### WORK REQUIRED
Output the line that contains "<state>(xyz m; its" and each line after it in the listing, exactly as they appear, through the very last line.

##### DATA

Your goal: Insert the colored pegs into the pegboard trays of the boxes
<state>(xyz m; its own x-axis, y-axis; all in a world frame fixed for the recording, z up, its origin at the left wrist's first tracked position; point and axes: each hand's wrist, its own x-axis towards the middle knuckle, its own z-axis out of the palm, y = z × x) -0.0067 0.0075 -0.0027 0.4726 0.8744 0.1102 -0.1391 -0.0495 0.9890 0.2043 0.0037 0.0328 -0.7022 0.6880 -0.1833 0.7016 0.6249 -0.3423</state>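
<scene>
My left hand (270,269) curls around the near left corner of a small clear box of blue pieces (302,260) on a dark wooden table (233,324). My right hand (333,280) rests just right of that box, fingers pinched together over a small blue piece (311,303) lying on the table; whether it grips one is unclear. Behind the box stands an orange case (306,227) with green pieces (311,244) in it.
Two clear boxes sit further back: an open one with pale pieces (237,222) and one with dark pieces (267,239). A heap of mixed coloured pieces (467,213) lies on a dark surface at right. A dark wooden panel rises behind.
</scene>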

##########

### YOUR RESPONSE
<state>(xyz m; its own x-axis, y-axis; all in a world frame fixed for the recording, z up, its origin at the left wrist's first tracked position; point and axes: each hand's wrist, its own x-axis towards the middle knuckle, its own z-axis out of the palm, y = z × x) -0.0067 0.0075 -0.0027 0.4726 0.8744 0.1102 -0.1391 -0.0495 0.9890 0.2043 0.0037 0.0328 -0.7022 0.6880 -0.1833 0.7016 0.6249 -0.3423</state>
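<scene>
My left hand (270,269) curls around the near left corner of a small clear box of blue pieces (302,260) on a dark wooden table (233,324). My right hand (333,280) rests just right of that box, fingers pinched together over a small blue piece (311,303) lying on the table; whether it grips one is unclear. Behind the box stands an orange case (306,227) with green pieces (311,244) in it.
Two clear boxes sit further back: an open one with pale pieces (237,222) and one with dark pieces (267,239). A heap of mixed coloured pieces (467,213) lies on a dark surface at right. A dark wooden panel rises behind.
</scene>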

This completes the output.